We are getting barrow after barrow of barnyard droppings dumped on our laps and we should know it.

Premier Clark promised us huge LNG (Liquefied Natural Gas) revenues in a few years. We would be debt free and have $100 BILLION in the to be created “Prosperity Fund”.  That was at the start of the election campaign. Then it became a year after the next election. Now, according to Mike Smyth of the Provincethis is 15 years away.

It’s all bullshit. For LNG to become a major export industry 15 years from now requires a phenomenal outlay of capital and it isn’t going to happen. Of course companies will, cross their hearts and hope to die, promise great things but they will not happen. We have only begun to learn about the reserves of shale gas and oil around the world but, in all likelihood, they will be everywhere and in abundance. Premier Clark and Finance Minister de Jong are telling us not to worry but it will all happen.

Well, then, would the two of you please outline the timetable for all this?

As Mario Cuomo said, “you campaign in poetry and govern in prose.” These promises however, are dangerous and deliberate nonsense.

Within the mandate of this government, it will try to break up BC Hydro and sell off the parts.
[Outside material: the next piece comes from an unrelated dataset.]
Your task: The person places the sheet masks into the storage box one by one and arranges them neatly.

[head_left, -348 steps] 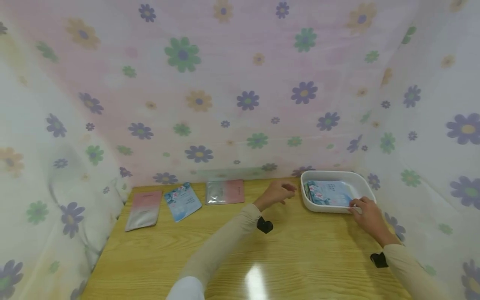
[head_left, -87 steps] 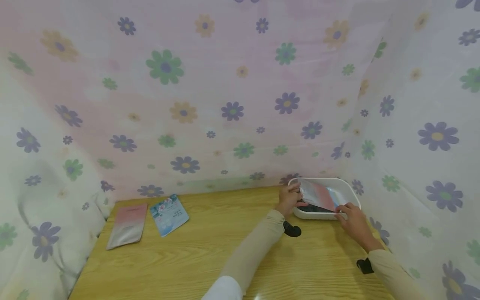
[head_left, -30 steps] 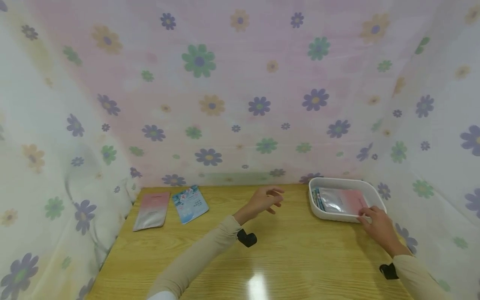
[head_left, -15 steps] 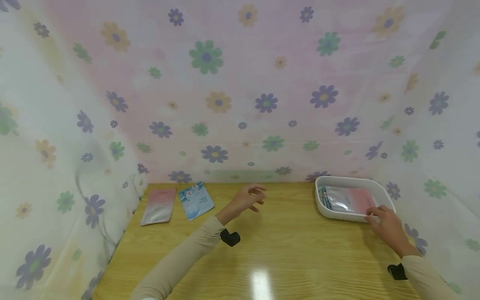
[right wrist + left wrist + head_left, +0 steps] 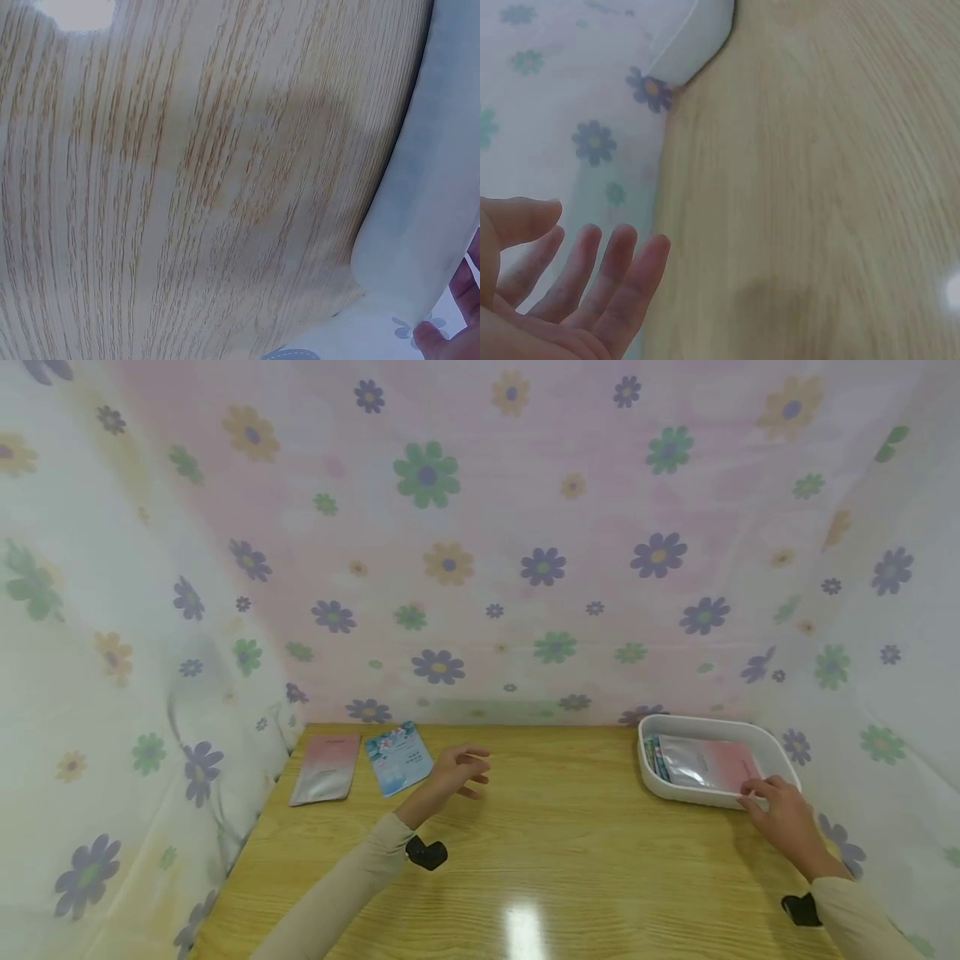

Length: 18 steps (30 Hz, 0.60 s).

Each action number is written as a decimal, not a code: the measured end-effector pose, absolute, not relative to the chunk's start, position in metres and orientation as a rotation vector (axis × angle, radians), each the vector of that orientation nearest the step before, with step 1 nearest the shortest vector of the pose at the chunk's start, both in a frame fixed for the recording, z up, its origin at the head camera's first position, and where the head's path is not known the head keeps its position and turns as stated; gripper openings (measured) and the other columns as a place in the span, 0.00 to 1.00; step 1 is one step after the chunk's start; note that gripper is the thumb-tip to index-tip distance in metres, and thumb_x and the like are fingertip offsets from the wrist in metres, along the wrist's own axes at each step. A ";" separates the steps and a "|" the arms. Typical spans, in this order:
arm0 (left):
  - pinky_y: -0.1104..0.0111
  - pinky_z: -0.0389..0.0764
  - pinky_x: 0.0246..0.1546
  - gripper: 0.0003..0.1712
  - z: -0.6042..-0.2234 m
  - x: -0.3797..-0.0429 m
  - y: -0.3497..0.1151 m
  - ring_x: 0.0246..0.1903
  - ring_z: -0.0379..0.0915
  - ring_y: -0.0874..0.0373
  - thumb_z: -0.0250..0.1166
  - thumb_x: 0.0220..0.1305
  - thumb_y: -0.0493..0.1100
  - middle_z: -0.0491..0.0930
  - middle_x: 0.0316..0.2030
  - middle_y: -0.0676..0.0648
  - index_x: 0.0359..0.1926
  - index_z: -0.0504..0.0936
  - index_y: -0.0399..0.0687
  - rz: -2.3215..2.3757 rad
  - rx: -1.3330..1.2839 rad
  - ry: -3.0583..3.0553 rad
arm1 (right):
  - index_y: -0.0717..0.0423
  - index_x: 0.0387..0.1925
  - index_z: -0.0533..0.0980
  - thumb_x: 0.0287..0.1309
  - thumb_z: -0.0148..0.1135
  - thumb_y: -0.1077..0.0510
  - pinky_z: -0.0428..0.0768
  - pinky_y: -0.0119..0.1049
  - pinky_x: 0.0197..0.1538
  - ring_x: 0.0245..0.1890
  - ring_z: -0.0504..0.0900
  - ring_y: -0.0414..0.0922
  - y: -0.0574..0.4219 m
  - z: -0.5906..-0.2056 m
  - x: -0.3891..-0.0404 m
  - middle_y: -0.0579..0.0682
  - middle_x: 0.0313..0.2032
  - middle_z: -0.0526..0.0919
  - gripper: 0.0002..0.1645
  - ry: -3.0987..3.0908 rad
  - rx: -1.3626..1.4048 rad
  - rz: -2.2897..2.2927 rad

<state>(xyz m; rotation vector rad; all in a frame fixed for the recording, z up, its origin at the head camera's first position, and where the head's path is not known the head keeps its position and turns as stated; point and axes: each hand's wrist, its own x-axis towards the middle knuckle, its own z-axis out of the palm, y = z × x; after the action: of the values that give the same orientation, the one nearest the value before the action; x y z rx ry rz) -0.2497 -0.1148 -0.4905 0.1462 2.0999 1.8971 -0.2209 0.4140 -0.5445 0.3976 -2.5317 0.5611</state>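
Observation:
My left hand [image 5: 452,773] is above the table, fingers loosely spread and holding nothing; the left wrist view shows its palm and relaxed fingers [image 5: 622,292]. Just left of it lies a blue floral sachet [image 5: 400,760], and further left a pink and silver sachet [image 5: 326,768]. At the back right stands a white plastic basket [image 5: 701,723]. My right hand [image 5: 783,818] grips its front right rim between thumb and fingers. Inside the basket, another pink and silver sachet [image 5: 708,763] lies flat on top, covering most of the floral sachets [image 5: 657,758] beneath.
The wood-grain table [image 5: 555,852] meets a flower-printed cloth [image 5: 517,635] at the back, and the cloth also hangs along both sides. Black bands [image 5: 426,853] are on the wrists. Light glares off the table near the front.
Earlier a pink and silver sachet at the table's back went into the basket, over the blue floral one. Since then my left hand has moved left, away from the basket; my right stays at its rim.

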 end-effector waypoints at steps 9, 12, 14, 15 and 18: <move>0.44 0.78 0.42 0.19 -0.512 -0.240 -0.154 0.47 0.73 0.34 0.57 0.68 0.38 0.74 0.50 0.34 0.58 0.73 0.38 1.951 -0.055 2.155 | 0.60 0.26 0.77 0.38 0.70 0.71 0.67 0.44 0.23 0.25 0.72 0.56 0.413 -0.544 -0.221 0.58 0.26 0.75 0.11 -2.534 0.403 0.563; 0.45 0.78 0.43 0.21 -0.519 -0.238 -0.165 0.47 0.73 0.33 0.57 0.67 0.38 0.73 0.51 0.31 0.59 0.71 0.34 1.983 -0.146 2.163 | 0.59 0.26 0.77 0.38 0.70 0.71 0.66 0.44 0.24 0.25 0.72 0.56 0.414 -0.544 -0.221 0.58 0.26 0.75 0.11 -2.541 0.392 0.561; 0.46 0.79 0.42 0.22 -0.523 -0.236 -0.174 0.47 0.73 0.33 0.57 0.67 0.37 0.72 0.52 0.29 0.59 0.70 0.32 1.998 -0.199 2.184 | 0.60 0.26 0.77 0.38 0.70 0.71 0.66 0.44 0.24 0.26 0.72 0.56 0.414 -0.544 -0.221 0.59 0.26 0.75 0.11 -2.546 0.389 0.559; 0.47 0.80 0.41 0.22 -0.525 -0.236 -0.178 0.47 0.73 0.34 0.58 0.67 0.37 0.73 0.52 0.29 0.59 0.70 0.31 2.001 -0.229 2.199 | 0.60 0.26 0.77 0.39 0.70 0.71 0.66 0.45 0.24 0.26 0.72 0.56 0.414 -0.545 -0.222 0.59 0.26 0.75 0.11 -2.550 0.385 0.556; 0.49 0.81 0.39 0.21 -0.530 -0.237 -0.192 0.47 0.74 0.34 0.58 0.66 0.36 0.74 0.51 0.30 0.58 0.71 0.31 2.023 -0.329 2.231 | 0.60 0.27 0.77 0.39 0.70 0.71 0.67 0.45 0.24 0.26 0.72 0.57 0.414 -0.546 -0.222 0.60 0.27 0.75 0.11 -2.558 0.378 0.557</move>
<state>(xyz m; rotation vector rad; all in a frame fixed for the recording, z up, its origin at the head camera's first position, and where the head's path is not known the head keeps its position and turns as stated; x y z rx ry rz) -0.2367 -0.1919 -0.5305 -0.3290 2.2308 2.0230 -0.2217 0.4140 -0.5459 0.3775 -2.5585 0.5574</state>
Just like BC Rail, the government will retain residual ownership, in 900 years, to take back the dams. At the rate we’re going, this will have to happen. BC Hydro is awash in debt in its normal operations and new projects and is now facing an ever-increasing debt as private power producers (IPPs) provide power to BC Hydro at double-plus the market price and 10x what it can generate for itself from heritage assets.

This is the elephant in the room no one will talk seriously about – not the Premier, not the Minister of Finance, certainly not a government MLA, not Vaughn Palmer or Mike Smyth – it just throws its weight around unchecked.

Now BC Hydro is committed to a $10 BILLION Site “C” dam to subsidize the government’s dusty-eyed plans to make us all rich with LNG.

BC Hydro has only one source of revenue – you and me, the taxpayer and ratepayer – and when the government comes clean, the rate increases will be beyond our ability to pay.

This all started with the Gordon Campbell government and my bet is that privatization talks have been ongoing since then.

The balanced budget of Mike de Jong is bullshit too. In the first place, you can hardly say with a straight face that you’ve balanced a budget when, to make ends meet, you’ve sold hard assets for your revenue side. This is precisely like you balancing your personal budget by taking on a new mortgage or selling the car.

The real debt of the province per capita, under the Liberals, has quintupled. It will continue to grow at a frightening rate.

There’s insufficient money for current social funding, let alone increasing it.

This government’s election platform was a tissue of lies, but so what? It kept the bad guys out and left the white hats in control, didn’t it?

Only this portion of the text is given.